REQUIRED ACTION. In the records below, find the line with "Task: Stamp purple" and the line with "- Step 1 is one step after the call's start"; return exactly those lines and every line between them.

Dataset entries.
+---+

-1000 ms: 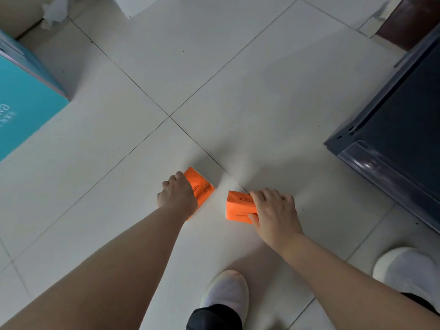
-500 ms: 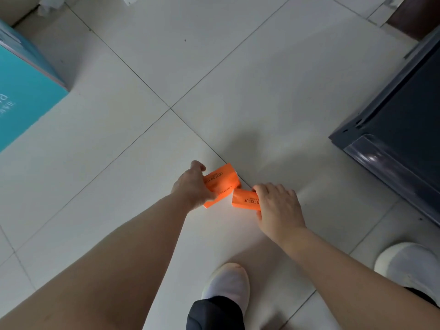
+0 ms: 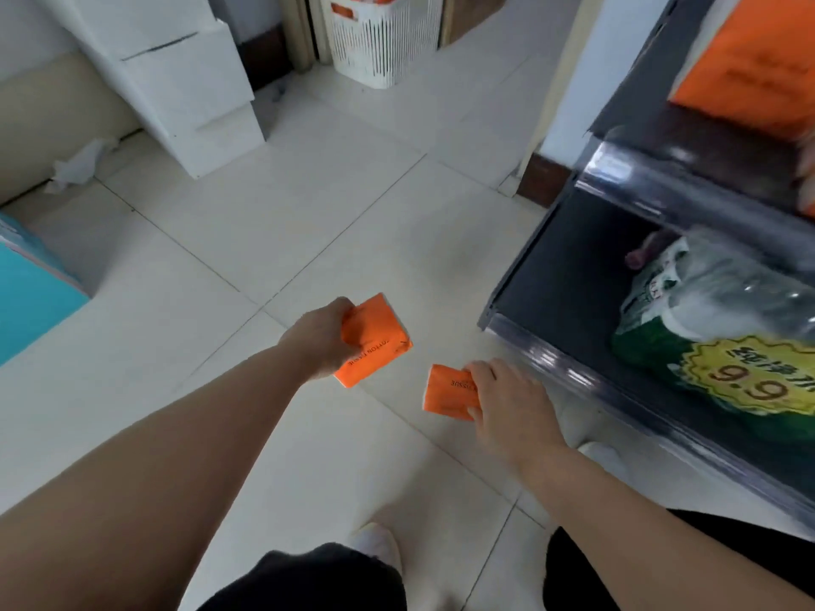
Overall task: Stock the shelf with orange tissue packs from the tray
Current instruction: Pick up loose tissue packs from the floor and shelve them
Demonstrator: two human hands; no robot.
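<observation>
Left orange film-wrapped tissue pack (image 3: pixel 375 341) clamped in left hand (image 3: pixel 318 341) grip; right orange film-wrapped tissue pack (image 3: pixel 447 393) pinched by 1 end in right hand (image 3: pixel 509 405) grip. Both over white tiled floor (image 3: pixel 308 213), beside dark grey metal shelf (image 3: pixel 569 275). Risk: slick film slips from end-pinch; pack snags shelf's clear front lip.

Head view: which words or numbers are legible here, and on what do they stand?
"OTTON TISSUE": left orange pack, in the left hand; first letter unclear.
"ISSUE": right orange pack, rest covered by the right hand.
"9.9": yellow burst on the green bag; characters above blurred.
Large orange item, top right: print blurred, unreadable.
</observation>
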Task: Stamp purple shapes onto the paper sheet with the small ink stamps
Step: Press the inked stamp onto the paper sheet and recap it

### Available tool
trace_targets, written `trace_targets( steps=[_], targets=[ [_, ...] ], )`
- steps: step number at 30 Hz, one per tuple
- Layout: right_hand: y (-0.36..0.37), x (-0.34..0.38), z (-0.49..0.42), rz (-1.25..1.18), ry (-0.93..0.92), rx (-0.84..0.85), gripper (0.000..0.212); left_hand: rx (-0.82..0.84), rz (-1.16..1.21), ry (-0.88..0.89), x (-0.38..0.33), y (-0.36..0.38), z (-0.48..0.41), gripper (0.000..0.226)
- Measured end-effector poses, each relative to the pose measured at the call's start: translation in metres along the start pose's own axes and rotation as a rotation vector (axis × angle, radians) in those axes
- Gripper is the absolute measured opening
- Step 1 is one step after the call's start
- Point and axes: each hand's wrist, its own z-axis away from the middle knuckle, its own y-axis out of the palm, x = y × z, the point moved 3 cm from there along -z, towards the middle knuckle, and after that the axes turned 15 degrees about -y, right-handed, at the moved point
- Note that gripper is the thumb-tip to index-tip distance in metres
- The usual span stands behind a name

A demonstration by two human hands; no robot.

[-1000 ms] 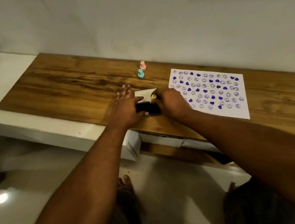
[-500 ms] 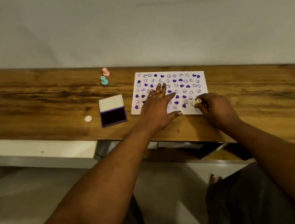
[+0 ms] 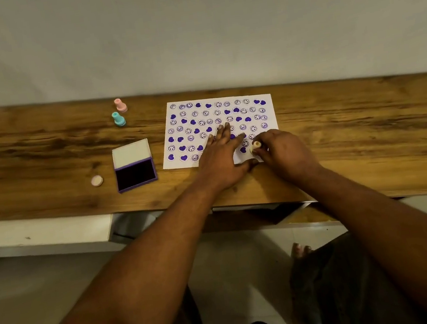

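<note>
Purple prints crowd the paper sheet [image 3: 216,112], so while the left hand [image 3: 222,157], fingers spread, pins it flat, the right hand [image 3: 282,152], pinching the cream stamp [image 3: 256,146], should press straight down into the sheet's near-right gap.

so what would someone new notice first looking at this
Probably the white paper sheet in the middle of the wooden table, nearly filled with purple hearts and smiley faces. Next, the two hands at its near edge: the left hand lies flat on it while the right hand presses a small cream stamp down at the near right corner. To the left sits an open ink pad.
</note>
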Motion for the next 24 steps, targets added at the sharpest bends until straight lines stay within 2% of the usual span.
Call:
trace_targets(
  steps=[6,18,20,23,24],
  targets=[
    [0.004,0.002,0.0,0.004,-0.017,0.007,0.022,-0.002,0.015,0.001,0.003,0.003,-0.002,0.086],
    [0.002,0.009,-0.001,0.058,-0.037,0.023,0.027,0.056,-0.003,-0.001,0.004,0.003,-0.004,0.085],
    [-0.011,0.015,-0.004,0.054,-0.075,-0.086,0.027,0.059,-0.017,-0.002,0.004,0.003,-0.005,0.085],
    [-0.042,0.022,-0.011,0.089,-0.137,-0.372,0.023,0.071,-0.041,-0.016,0.004,0.004,-0.007,0.087],
    [-0.046,0.023,-0.011,0.098,-0.132,-0.405,0.024,0.073,-0.04,-0.02,0.004,0.004,-0.008,0.087]
  ],
)
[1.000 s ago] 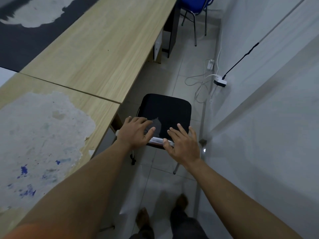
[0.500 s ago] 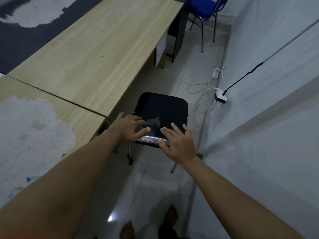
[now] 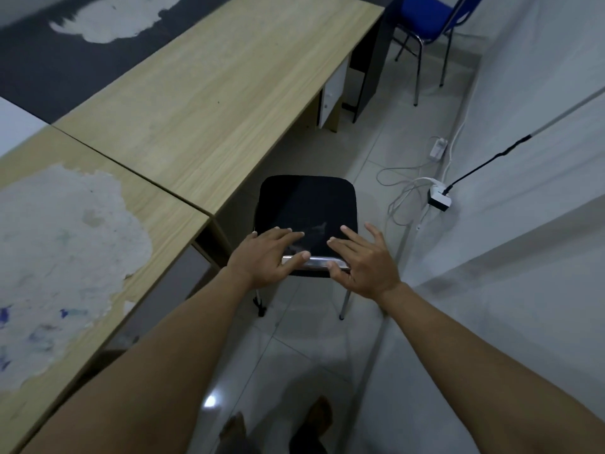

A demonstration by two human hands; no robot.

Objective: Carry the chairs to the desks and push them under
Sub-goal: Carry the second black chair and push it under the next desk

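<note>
Both hands, left hand (image 3: 266, 255), right hand (image 3: 363, 262), spread flat on black chair (image 3: 306, 204), beside desk (image 3: 209, 103)

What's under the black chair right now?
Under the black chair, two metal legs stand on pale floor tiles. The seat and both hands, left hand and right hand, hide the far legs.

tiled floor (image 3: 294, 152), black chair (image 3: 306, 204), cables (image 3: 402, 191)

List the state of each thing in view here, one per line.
black chair: standing on the floor beside the desk, not pushed under.
left hand: open, on the chair's top.
right hand: open, fingers spread there.
blue chair: standing at the far desk end.
power strip: plugged in.
</note>
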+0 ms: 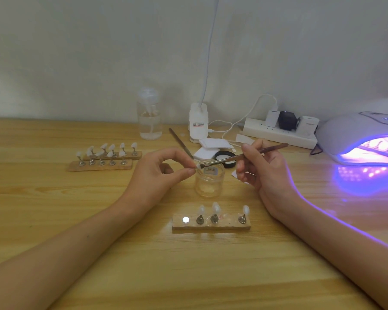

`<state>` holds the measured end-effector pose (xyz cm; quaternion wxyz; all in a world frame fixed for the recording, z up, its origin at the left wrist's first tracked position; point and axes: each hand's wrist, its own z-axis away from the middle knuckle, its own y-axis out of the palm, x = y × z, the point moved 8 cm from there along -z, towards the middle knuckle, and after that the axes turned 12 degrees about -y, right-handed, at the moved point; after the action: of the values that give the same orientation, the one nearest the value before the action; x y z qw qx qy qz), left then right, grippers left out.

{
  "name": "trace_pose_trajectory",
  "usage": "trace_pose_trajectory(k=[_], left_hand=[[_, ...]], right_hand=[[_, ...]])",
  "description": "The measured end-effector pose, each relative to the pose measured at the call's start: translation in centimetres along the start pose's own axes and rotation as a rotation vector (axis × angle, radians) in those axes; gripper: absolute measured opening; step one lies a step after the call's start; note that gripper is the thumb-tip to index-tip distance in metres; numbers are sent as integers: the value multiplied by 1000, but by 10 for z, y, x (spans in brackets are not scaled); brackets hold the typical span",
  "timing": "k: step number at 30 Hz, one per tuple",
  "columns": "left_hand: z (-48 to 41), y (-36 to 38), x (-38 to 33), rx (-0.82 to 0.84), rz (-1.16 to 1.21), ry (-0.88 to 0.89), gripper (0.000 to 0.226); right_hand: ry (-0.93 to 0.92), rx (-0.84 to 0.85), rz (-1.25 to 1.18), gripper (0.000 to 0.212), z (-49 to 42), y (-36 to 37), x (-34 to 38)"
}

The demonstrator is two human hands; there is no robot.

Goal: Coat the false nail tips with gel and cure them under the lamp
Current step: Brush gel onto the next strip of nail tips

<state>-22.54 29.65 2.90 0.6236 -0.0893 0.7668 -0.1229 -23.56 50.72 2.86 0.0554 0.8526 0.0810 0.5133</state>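
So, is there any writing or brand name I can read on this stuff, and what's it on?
Nothing reads clearly.
White clip base: red and dark print, too blurred.
White plug adapter: faint grey word, too small.
Glass jar: label, blurred.
Nail lamp: display marks on top, unreadable.

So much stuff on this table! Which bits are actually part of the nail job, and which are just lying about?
In use: left hand pinching a nail tip; right hand holding the brush; glass jar; near holder; back holders; lit curing lamp.

Lying about: pump bottle; power strip; spare stick; white pads.
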Motion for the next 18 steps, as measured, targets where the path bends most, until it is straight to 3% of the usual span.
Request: trace_pose_trajectory(k=[18], left_hand=[[1, -1, -1, -8, -14, 8, 17]], right_hand=[[-16, -38, 15, 25, 0, -5, 0]])
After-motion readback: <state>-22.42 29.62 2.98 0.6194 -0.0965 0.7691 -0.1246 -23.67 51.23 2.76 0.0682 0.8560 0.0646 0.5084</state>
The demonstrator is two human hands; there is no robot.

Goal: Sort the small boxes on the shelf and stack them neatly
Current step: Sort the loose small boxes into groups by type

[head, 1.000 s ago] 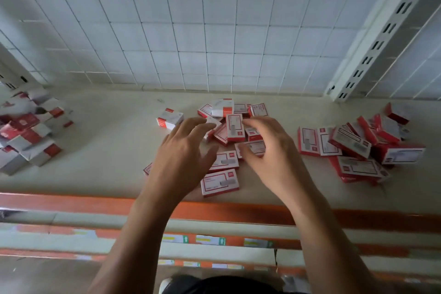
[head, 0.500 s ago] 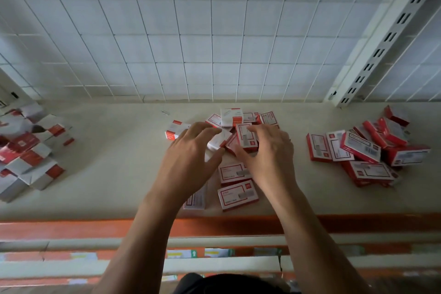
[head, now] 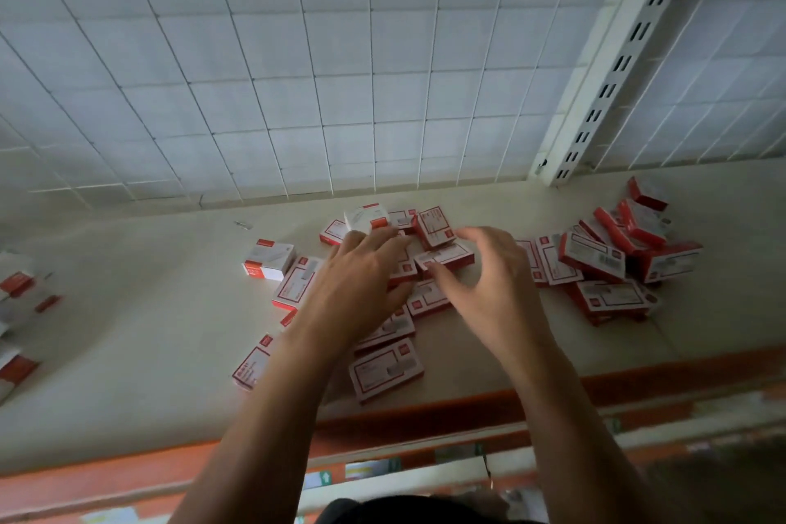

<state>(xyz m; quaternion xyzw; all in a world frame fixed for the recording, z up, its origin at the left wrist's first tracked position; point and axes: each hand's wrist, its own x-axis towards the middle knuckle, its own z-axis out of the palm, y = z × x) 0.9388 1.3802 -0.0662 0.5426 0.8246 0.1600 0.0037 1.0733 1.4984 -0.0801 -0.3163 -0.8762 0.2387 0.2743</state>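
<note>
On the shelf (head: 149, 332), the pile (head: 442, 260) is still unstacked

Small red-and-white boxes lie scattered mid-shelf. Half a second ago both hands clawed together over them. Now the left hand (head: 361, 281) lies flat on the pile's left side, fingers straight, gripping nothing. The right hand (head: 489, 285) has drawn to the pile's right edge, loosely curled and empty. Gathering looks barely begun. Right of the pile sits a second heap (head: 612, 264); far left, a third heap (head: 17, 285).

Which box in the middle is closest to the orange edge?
The flat, label-up box lying farthest forward in the middle pile, almost at the orange edge.
</note>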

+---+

RESPONSE TO THIS EXERCISE.
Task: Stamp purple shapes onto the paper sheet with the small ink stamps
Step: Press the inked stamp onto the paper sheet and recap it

### Available tool
trace_targets, written `trace_targets( steps=[_], targets=[ [_, ...] ], )`
- steps: step number at 30 Hz, one per tuple
- Layout: right_hand: y (-0.36..0.37), x (-0.34..0.38), z (-0.49..0.42), rz (-1.25..1.18), ry (-0.93..0.92), rx (-0.84..0.85), gripper (0.000..0.212); left_hand: rx (-0.82..0.84), rz (-1.16..1.21), ry (-0.88..0.89), x (-0.38..0.33), y (-0.36..0.38), z (-0.48..0.41), gripper (0.000..0.226)
- Measured end-effector poses, each relative to the pose measured at the call's start: translation in metres along the start pose's own axes and rotation as a rotation vector (axis × angle, radians) in those axes
- Gripper is the absolute measured opening
- Step 1 is one step after the call's start

That was the complete answer.